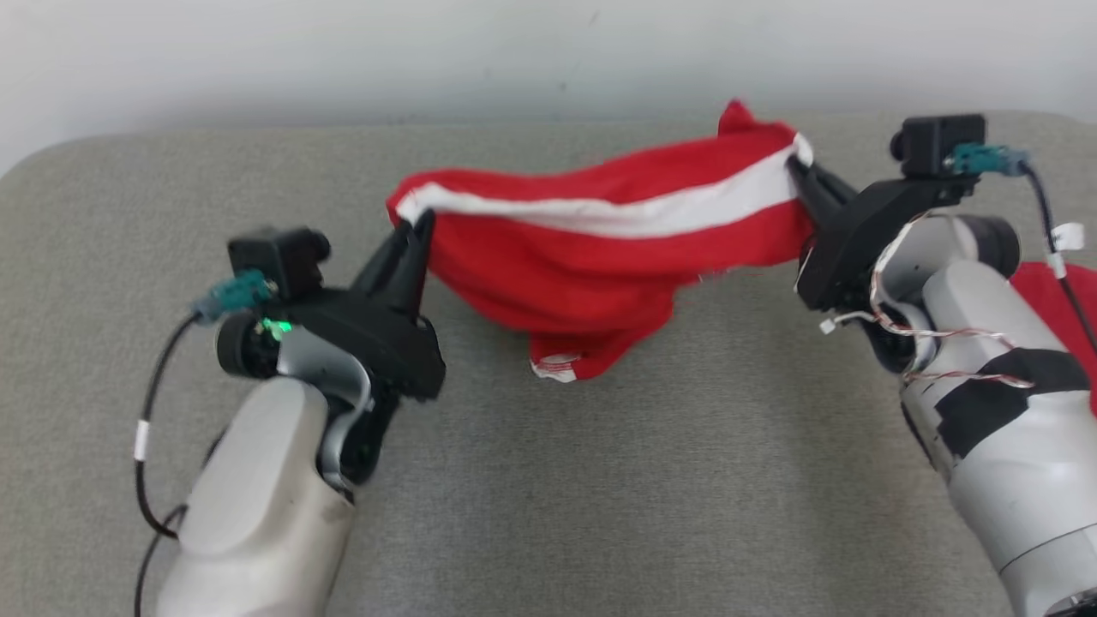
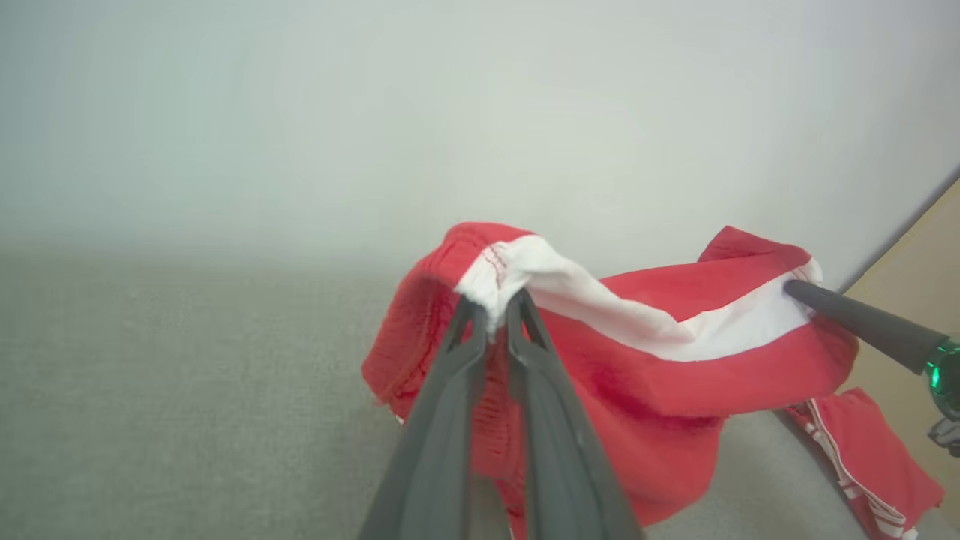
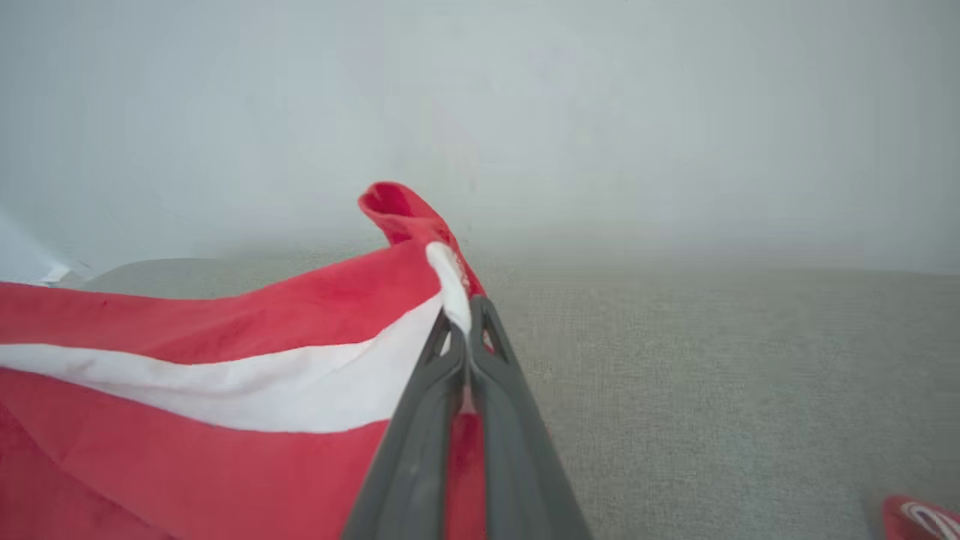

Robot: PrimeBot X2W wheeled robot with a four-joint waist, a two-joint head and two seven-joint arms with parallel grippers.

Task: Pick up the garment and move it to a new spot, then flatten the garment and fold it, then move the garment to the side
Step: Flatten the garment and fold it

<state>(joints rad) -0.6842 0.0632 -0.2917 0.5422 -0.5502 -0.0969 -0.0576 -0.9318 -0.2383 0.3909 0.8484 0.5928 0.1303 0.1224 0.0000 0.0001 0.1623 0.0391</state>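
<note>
A red garment with a white band hangs stretched above the grey table between my two grippers. My left gripper is shut on the white band at the garment's left end; the left wrist view shows the band pinched between the fingers. My right gripper is shut on the band at the right end, and the right wrist view shows the cloth clamped at the tips. The middle of the garment sags, and its lowest fold hangs close to the table.
A second red cloth with white stripes lies at the table's right edge behind my right forearm, also seen as a red piece in the left wrist view. A pale wall runs along the table's far side.
</note>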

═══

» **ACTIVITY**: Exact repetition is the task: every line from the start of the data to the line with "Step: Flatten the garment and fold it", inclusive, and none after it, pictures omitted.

» **SOLUTION FOR THIS TASK**:
Robot: PrimeBot X2W wheeled robot with a four-joint waist, a two-joint head and two seven-joint arms with parallel grippers.

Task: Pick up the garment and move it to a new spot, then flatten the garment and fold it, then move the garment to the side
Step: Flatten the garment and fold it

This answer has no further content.